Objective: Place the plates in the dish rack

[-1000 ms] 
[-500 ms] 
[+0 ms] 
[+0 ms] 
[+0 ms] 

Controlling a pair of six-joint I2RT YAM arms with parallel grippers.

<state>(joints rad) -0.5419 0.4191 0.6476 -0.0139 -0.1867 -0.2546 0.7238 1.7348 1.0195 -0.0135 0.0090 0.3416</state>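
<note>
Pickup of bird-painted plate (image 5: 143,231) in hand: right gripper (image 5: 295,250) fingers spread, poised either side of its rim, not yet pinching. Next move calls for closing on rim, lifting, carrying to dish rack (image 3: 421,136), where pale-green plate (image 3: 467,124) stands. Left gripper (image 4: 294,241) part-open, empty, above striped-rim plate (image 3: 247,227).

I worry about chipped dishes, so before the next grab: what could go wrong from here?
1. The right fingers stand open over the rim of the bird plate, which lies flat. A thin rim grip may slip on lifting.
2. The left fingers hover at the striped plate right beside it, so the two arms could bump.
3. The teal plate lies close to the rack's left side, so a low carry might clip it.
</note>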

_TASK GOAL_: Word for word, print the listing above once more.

_SOLUTION FOR THIS TASK_:
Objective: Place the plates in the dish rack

[-1000 ms] 
[-500 ms] 
[+0 ms] 
[+0 ms] 
[+0 ms] 

Controlling a pair of six-joint I2RT YAM arms with parallel grippers.

<state>(joints rad) -0.5419 0.4191 0.6476 -0.0139 -0.1867 -0.2546 0.7238 1.7348 1.0195 -0.0135 0.0090 0.3416</state>
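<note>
Pickup of bird-painted plate (image 5: 143,231) in hand: right gripper (image 5: 295,250) fingers spread, poised either side of its rim, not yet pinching. Next move calls for closing on rim, lifting, carrying to dish rack (image 3: 421,136), where pale-green plate (image 3: 467,124) stands. Left gripper (image 4: 294,241) part-open, empty, above striped-rim plate (image 3: 247,227).

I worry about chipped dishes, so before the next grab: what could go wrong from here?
1. The right fingers stand open over the rim of the bird plate, which lies flat. A thin rim grip may slip on lifting.
2. The left fingers hover at the striped plate right beside it, so the two arms could bump.
3. The teal plate lies close to the rack's left side, so a low carry might clip it.
</note>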

This exercise has been fully answered.